Dixon has a fast car, as his four-lap average of 234.046 mph in qualifying broke the pole record of 233.718, which was set by Scott Brayton in 1996. If Dixon stays out in front Sunday, it could be difficult for the other 32 drivers to catch him.
Castroneves Seeking Record-Breaking 5th Indy 500 Win
There hasn't been a driver to win back-to-back Indy 500s since Helio Castroneves in 2001 and 2002. After winning the race last year, the Brazilian is now looking to do it again. And if he does, he'll make major history in the process.
Entering this year's Indianapolis 500, the 47-year-old has four career victories in the race (2001, 2002, 2009 and 2021). That has him tied with A.J. Foyt, Rick Mears and Al Unser for the most wins in the event's long, illustrious history.
If Castroneves can race to victory on Sunday, he'll stand alone as the Indy 500's winningest driver. He'll have to work his way up through the field, though, as he'll be starting 27th. But the 47-year-old is ready to try to make that happen.
"I want it a lot," Castroneves said, per Dave Kallmann of the Milwaukee Journal Sentinel. "I want to do something nobody ever did. That’s what A.J. said: Records are made to be broken. We tied the record. Now it’s time to do something nobody ever did. Am I going to fight for it? Absolutely right. Is it going to happen? We’re going to see on Sunday."

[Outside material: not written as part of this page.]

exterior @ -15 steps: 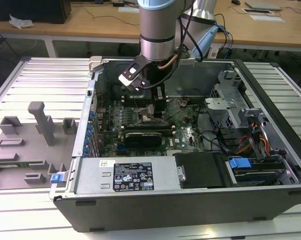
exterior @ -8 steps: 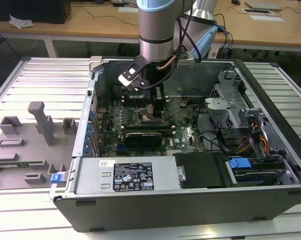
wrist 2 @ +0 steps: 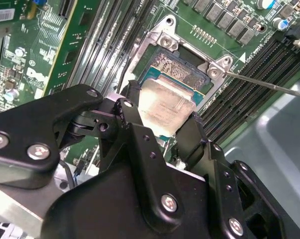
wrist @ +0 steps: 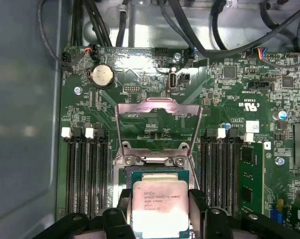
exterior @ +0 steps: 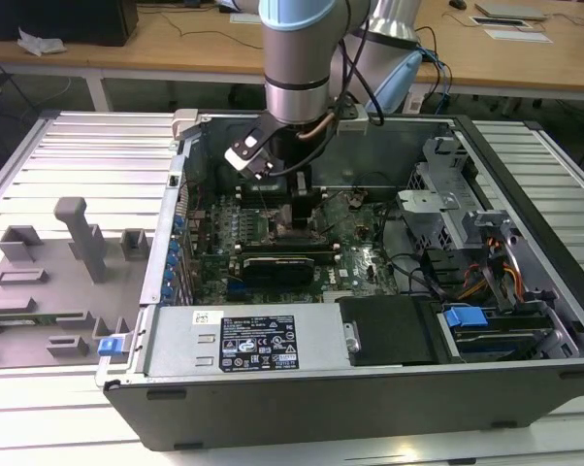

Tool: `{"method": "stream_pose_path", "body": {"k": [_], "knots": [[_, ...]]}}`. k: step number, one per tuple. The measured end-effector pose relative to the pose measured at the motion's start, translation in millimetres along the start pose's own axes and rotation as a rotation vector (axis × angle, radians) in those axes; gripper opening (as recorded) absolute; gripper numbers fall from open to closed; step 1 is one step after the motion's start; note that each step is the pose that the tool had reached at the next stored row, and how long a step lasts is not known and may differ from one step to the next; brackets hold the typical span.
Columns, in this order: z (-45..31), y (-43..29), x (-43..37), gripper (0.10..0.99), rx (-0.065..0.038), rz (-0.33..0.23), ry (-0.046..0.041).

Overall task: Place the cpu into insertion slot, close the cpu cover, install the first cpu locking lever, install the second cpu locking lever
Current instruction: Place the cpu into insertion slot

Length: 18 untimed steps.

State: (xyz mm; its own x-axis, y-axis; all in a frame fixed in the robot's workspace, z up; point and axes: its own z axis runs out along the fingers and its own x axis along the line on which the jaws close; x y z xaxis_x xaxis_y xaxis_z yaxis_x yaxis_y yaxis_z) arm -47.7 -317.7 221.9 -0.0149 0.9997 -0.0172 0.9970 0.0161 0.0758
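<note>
First wrist view has the gripper [wrist: 162, 199] closed on the cpu [wrist: 161, 211], a black angular finger [wrist: 124, 205] on each of two opposite edges. The chip hovers over the near side of the slot [wrist: 155, 173] and, by my judgement, is not seated. What could go wrong: a tilted or turned chip would meet the socket's fine contacts unevenly and bend them; a sideways drift would catch a finger on the memory slots [wrist: 87, 174] flanking the socket; the cover [wrist: 157, 105], standing raised behind the slot, could be knocked down onto the chip; and the smooth metal face gives the fingers little bite, so it may slip. Materials, from the exterior view's left: matt grey moulded fixtures [exterior: 83, 238] on a ribbed metal table [exterior: 79, 146]; the dark steel case [exterior: 370, 408]; the green board [exterior: 360, 262], busy with small parts; a bare folded sheet-metal drive cage [exterior: 447, 184] at the right. The cpu is a flat square, pale dull silver; the cover a thin bright frame with a square window; the lever [wrist 2: 269, 85] in the second wrist view a thin straight rod.
</note>
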Motion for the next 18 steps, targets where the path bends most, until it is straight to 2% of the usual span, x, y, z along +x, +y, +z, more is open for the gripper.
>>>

It's not easy to win the Indianapolis 500 when starting as far back in the field as Castroneves. But it's also wise to never count him out at this race.
How Will Johnson Fare in Indy 500 Debut?
Jimmie Johnson is a seven-time NASCAR Cup Series champion. He's won the Daytona 500 twice. And he's even been victorious at Indianapolis Motor Speedway, having raced to victory in the Brickyard 400 four times. But there's one thing he's never done: race the Indy 500.
That changes Sunday, as the 46-year-old is set to make his Indianapolis 500 debut in the No. 48 Chip Ganassi Racing Honda. He's starting in 12th place and will be competing in his 18th career IndyCar race since joining the series last year.
Juan Pablo Montoya, a two-time Indy 500 winner who raced against Johnson in NASCAR and will share the track with him again Sunday, sees Johnson as a legitimate contender to win.
"He knows how to go through the good and the bad in a long race, and other people just don’t," Montoya said, per NASCAR.com's Holly Cain. "And he’s got a good car. Right now, you have to say the good cars, based on speed, are the Ganassi cars and he’s one of them. I know Jimmie and I’m pretty sure he’s going to be there [at the end]."
In March, Johnson finished sixth in the XPEL 375 at Texas Motor Speedway, marking his only top-10 finish in the IndyCar Series. Perhaps he'll fare even better at Indianapolis.